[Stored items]
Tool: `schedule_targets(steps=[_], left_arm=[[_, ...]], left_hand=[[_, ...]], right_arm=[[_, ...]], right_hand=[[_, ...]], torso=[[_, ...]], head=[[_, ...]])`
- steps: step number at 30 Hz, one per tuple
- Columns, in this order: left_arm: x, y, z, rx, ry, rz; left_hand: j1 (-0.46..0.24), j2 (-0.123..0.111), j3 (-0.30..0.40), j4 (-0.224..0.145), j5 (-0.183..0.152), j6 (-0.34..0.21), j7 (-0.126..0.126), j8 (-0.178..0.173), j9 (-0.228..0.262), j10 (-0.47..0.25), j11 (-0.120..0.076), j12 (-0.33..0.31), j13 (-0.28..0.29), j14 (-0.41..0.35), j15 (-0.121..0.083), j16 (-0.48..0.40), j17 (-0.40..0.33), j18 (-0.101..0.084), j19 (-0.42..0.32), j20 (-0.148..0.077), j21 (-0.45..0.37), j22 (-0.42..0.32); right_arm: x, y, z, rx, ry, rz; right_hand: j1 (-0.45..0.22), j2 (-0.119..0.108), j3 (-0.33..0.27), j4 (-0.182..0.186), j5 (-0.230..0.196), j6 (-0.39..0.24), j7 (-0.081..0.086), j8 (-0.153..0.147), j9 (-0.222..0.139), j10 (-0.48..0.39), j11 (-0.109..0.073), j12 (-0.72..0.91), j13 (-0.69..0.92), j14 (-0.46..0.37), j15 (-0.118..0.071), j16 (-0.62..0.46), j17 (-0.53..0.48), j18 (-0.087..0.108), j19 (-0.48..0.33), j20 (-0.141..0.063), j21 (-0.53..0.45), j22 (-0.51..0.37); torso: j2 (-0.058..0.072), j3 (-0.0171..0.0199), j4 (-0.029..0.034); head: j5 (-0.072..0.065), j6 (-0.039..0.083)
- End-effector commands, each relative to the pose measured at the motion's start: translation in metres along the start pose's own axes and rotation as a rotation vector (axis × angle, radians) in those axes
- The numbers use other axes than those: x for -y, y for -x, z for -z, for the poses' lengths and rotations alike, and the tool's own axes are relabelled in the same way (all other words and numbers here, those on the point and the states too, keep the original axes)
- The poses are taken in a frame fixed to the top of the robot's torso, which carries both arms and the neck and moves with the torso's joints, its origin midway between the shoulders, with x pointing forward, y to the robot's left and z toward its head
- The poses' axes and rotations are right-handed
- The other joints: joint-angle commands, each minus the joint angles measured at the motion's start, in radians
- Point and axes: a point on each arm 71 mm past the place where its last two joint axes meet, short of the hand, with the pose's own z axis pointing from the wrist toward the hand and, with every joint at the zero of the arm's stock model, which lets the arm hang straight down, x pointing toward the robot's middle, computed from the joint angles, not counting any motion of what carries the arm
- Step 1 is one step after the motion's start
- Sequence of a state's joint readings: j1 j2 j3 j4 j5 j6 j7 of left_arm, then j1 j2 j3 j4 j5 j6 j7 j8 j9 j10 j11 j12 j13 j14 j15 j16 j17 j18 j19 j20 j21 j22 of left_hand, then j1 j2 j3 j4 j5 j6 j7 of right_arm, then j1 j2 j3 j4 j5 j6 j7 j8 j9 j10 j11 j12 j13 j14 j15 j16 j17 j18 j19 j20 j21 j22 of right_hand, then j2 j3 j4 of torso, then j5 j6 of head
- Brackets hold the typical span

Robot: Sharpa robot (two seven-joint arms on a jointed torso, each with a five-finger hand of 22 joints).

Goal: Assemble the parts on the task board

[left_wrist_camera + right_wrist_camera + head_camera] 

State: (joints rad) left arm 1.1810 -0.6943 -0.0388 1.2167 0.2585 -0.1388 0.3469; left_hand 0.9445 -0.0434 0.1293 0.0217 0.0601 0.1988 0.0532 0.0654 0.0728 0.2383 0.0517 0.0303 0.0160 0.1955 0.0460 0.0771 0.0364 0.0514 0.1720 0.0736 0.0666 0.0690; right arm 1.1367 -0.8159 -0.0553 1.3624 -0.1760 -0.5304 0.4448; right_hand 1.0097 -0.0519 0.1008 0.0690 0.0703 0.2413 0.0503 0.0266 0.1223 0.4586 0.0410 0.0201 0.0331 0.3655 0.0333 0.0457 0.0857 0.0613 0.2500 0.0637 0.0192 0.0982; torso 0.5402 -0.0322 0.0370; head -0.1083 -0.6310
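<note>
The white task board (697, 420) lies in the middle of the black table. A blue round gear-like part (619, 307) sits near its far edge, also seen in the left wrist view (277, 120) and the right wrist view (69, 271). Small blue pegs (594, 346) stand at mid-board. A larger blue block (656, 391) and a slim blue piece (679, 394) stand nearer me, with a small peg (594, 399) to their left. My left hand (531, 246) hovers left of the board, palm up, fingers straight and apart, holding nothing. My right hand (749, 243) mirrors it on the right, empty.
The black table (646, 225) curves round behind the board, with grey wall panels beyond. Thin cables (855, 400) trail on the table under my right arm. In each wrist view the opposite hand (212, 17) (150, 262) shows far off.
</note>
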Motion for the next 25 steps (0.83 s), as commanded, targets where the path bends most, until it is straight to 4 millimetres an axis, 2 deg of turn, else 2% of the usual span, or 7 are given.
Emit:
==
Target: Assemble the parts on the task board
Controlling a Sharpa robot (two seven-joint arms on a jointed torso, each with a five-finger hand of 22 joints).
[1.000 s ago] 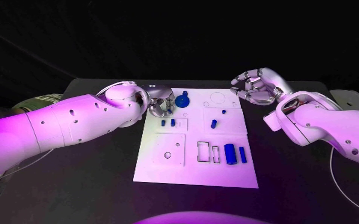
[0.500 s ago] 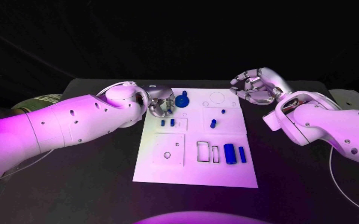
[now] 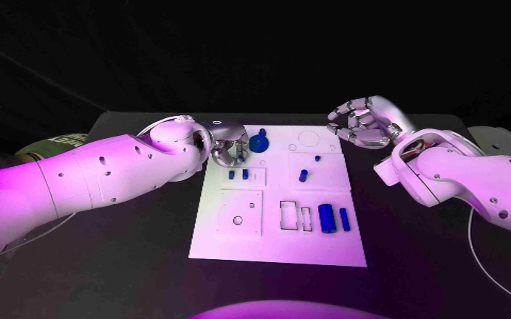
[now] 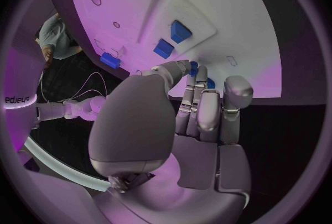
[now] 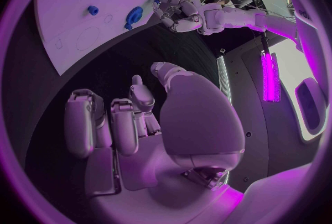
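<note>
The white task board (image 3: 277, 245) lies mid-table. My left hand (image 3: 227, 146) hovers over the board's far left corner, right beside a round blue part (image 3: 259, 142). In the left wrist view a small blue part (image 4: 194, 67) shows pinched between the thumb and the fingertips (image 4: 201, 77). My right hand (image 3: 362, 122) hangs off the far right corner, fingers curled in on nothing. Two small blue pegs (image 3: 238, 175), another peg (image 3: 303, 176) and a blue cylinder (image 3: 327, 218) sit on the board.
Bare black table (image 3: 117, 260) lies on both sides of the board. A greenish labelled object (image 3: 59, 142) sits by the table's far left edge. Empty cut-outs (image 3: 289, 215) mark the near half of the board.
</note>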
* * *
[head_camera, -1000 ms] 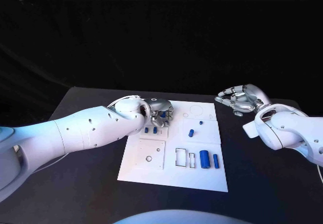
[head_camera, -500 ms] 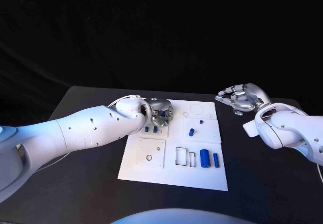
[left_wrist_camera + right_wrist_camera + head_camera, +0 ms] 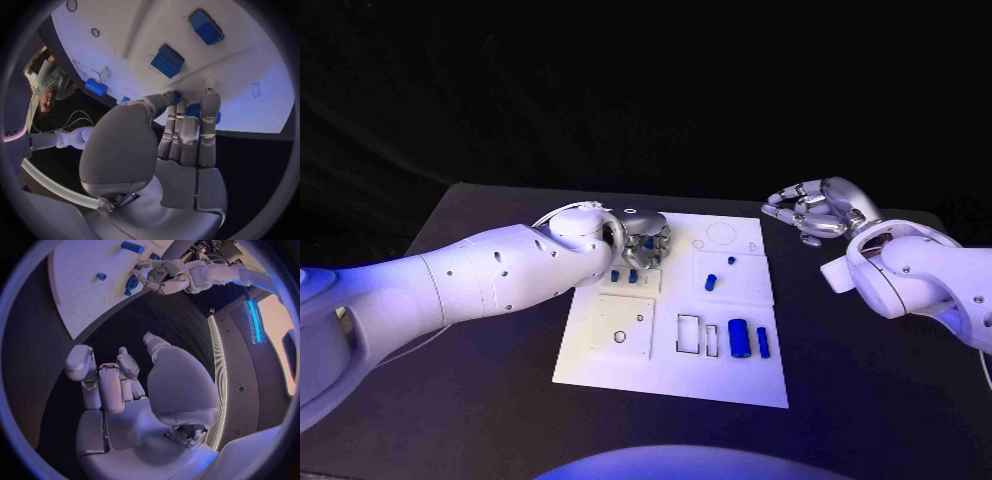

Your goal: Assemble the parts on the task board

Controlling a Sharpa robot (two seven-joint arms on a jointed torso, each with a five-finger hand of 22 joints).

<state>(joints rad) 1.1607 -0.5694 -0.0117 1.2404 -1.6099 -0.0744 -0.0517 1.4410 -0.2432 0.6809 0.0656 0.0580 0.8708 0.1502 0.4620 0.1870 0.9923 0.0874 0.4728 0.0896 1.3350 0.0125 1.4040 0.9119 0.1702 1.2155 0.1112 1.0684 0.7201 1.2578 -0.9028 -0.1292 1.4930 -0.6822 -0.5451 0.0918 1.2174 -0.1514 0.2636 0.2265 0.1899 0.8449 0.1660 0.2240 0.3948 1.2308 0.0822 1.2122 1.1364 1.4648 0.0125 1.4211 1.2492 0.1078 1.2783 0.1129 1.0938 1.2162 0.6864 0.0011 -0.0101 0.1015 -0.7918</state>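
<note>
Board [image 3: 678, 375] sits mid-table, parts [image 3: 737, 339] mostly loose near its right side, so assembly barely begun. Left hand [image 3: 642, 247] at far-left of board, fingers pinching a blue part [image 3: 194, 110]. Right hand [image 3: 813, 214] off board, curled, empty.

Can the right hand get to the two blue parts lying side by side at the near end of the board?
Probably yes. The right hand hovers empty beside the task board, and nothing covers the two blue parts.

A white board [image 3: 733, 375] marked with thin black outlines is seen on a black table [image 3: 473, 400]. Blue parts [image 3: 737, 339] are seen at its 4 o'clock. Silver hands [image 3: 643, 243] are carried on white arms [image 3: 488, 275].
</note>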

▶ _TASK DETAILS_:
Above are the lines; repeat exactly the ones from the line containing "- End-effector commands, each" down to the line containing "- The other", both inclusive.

▶ _RESULT OF THE TASK_:
- End-effector commands, each relative to the pose measured at the motion's start: translation in metres along the start pose's own axes and rotation as a rotation vector (axis × angle, radians) in those axes
- The numbers use other axes than those: x for -y, y for -x, z for -z, for the poses' lengths and rotations alike, and the tool's own axes are relabelled in the same way (all other words and numbers here, those on the point and the states too, keep the original axes)
- The poses are taken in a frame fixed to the top of the robot's torso, which carries both arms and the neck and moves with the torso's joints, its origin midway between the shoulders, with x pointing forward, y to the robot's left and z toward its head
- The poses' axes and rotations are right-handed
- The other joints: joint-angle commands, each minus the joint angles measured at the motion's start, in radians

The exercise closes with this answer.